CoLoR-Filter: Selecting Data for Language Model Pre-training

Pre-training language models requires massive amounts of data, yet not all data contributes equally to model performance. As models and datasets continue to grow in size, identifying and selecting the most valuable training examples has become increasingly critical.

“CoLoR-Filter: Conditional Loss Reduction Filtering for Targeted Language Model Pre-Training”, published at NeurIPS 2024, introduces a simple yet effective method for selecting high-quality data to improve language model pre-training, addressing this critical challenge in developing more efficient and task-targeted language models.
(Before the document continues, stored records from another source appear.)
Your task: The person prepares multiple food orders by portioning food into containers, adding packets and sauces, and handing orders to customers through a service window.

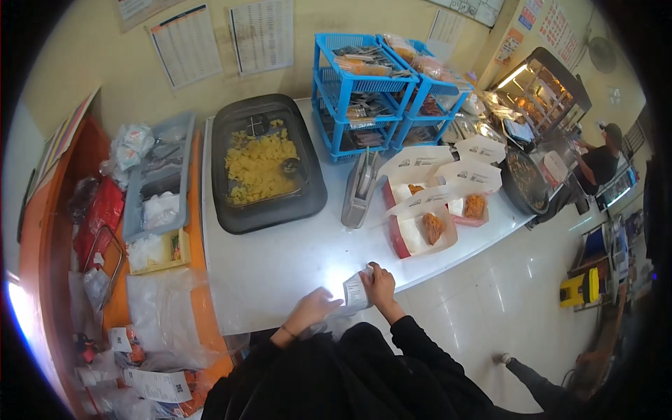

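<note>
Near the edge of the white table (252,283), my right hand (380,287) grips a small printed paper (356,291), apparently a slip or packet; which one I cannot tell. My left hand (311,310) is at the paper's left side, its fingers slightly blurred, and whether it holds the paper is unclear. Clear plastic shows below both hands. Ahead stands a grey tape dispenser (360,191). To its right, open red and white cardboard boxes (400,231) hold fried chicken pieces (432,228).
A black tray (310,194) of yellow food stands back left. Blue plastic racks (341,94) hold packets behind the dispenser. A black pan (541,197) lies right. Plastic bags (163,310) and a grey bin (184,210) are left. A person (598,160) works far right; another's leg (535,378) shows lower right.
</note>
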The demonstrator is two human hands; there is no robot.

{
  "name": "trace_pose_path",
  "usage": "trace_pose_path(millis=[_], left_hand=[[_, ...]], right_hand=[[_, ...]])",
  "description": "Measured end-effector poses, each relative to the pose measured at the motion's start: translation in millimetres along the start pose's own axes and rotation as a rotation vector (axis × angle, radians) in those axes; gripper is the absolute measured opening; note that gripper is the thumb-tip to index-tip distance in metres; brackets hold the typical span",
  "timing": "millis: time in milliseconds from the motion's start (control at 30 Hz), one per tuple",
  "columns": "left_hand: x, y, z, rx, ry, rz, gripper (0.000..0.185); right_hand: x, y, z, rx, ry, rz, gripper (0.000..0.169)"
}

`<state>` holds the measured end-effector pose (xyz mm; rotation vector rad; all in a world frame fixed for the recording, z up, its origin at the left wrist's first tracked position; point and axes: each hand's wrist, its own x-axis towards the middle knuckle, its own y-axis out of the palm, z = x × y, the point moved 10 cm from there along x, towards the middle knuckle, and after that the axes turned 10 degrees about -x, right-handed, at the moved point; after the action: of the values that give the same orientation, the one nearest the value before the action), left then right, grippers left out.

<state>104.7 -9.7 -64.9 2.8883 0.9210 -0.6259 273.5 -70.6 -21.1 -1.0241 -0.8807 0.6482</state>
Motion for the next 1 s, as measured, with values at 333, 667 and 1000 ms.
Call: trace_pose_path(millis=[333, 667, 1000], left_hand=[[28.9, 11.3, -18.9, -0.032, 0.162, -0.037, 0.043], [-10.7, -23.5, -24.2, 0.252, -0.131, -0.019, 0.034], [-83.5, -36.0, -34.6, -0.054, -0.191, 0.242, 0.036]], right_hand=[[33.0, 9.6, -42.7, 1.037, 0.273, 0.173, 0.030], [39.4, 15.8, -14.3, -0.040, -0.225, 0.036, 0.034], [90.6, 40.5, -9.2, 0.127, -0.085, 0.194, 0.073]])
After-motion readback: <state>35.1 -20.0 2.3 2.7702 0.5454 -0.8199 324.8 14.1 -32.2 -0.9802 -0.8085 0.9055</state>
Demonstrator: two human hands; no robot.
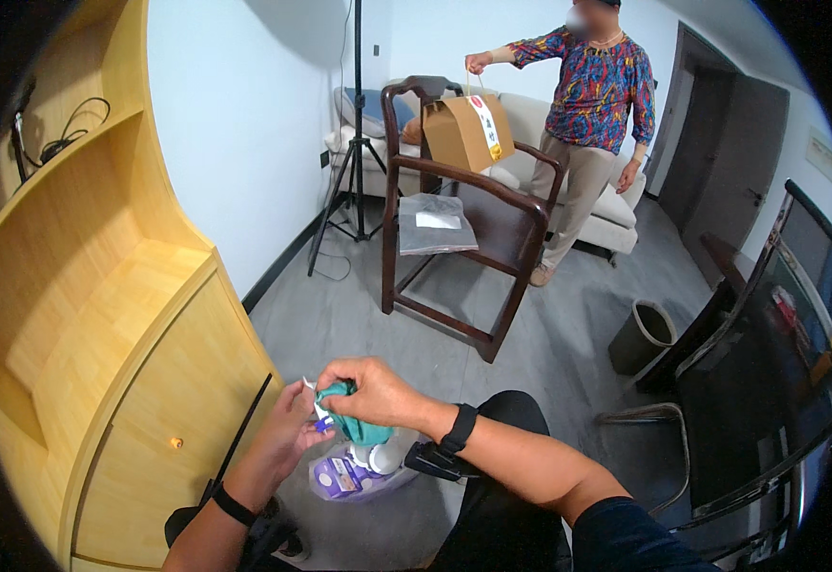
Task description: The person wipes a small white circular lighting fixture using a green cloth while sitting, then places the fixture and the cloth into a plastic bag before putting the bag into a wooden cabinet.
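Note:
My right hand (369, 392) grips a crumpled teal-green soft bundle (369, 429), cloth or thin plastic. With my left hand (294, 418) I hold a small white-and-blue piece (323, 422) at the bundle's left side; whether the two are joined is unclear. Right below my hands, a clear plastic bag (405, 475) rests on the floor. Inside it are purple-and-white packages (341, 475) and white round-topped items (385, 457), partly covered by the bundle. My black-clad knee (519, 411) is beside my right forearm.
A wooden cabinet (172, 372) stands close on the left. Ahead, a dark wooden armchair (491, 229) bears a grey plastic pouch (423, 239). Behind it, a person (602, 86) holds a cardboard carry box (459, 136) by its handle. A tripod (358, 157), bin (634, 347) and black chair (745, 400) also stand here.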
The research questions driving this work were:

How can we efficiently select high-quality subsets of data from large corpora to maximize performance on specific downstream tasks?
Can we develop a computationally efficient method that scales to large datasets and transfers effectively from small auxiliary models to larger target models?

The proposed method, CoLoR-Filter (Conditional Loss Reduction Filtering), is a data selection method inspired by empirical Bayes. By comparing the relative loss values of two auxiliary models, it identifies the most beneficial data points for a specific target distribution. This approach is motivated by two key assumptions:

Training language models on all available data is extremely expensive, and much of the data may be low-quality or irrelevant to target tasks.
A principled approach to data selection could dramatically improve both efficiency and performance for specific downstream tasks.

The rest of this blog post presents the key ideas, methodology, and results of this paper. For all the details, please refer to the paper.

Figure 1. Learning curves for 1.2 billion parameter language models trained on data selected by CoLoR-Filter using smaller 150 million parameter auxiliary models for two different target distributions. (Left) We target and evaluate loss on Books, lower is better. (Right) We target and evaluate accuracy on a suite of 8 downstream tasks, higher is better. In both cases, test data is held out from the data used by CoLoR-Filter to guide selection. $\tau$ is the subset size multiplier denoting the number of examples considered for each selected data point. The CoLoR-Filter line terminates when we run out of data in C4 ($$175b possible tokens). Note that the 11× and 25× improvements are lower bounds since the subselected data outperforms the much larger baseline.

CoLoR-Filter: Conditional Loss Reduction Filtering

CoLoR-Filter is a data selection method derived from a Bayesian perspective. The key insight is to select data points that show the largest reduction in loss (or increase in likelihood) when moving from a “prior” model to a “conditional” model that has been fine-tuned on target task data.

A crucial aspect of CoLoR-Filter is that it’s computationally efficient. Unlike online methods that require continuous model updates, CoLoR-Filter only needs two fixed models to score all data points. This makes the selection process highly parallelizable, offering significant computational advantages for large-scale applications.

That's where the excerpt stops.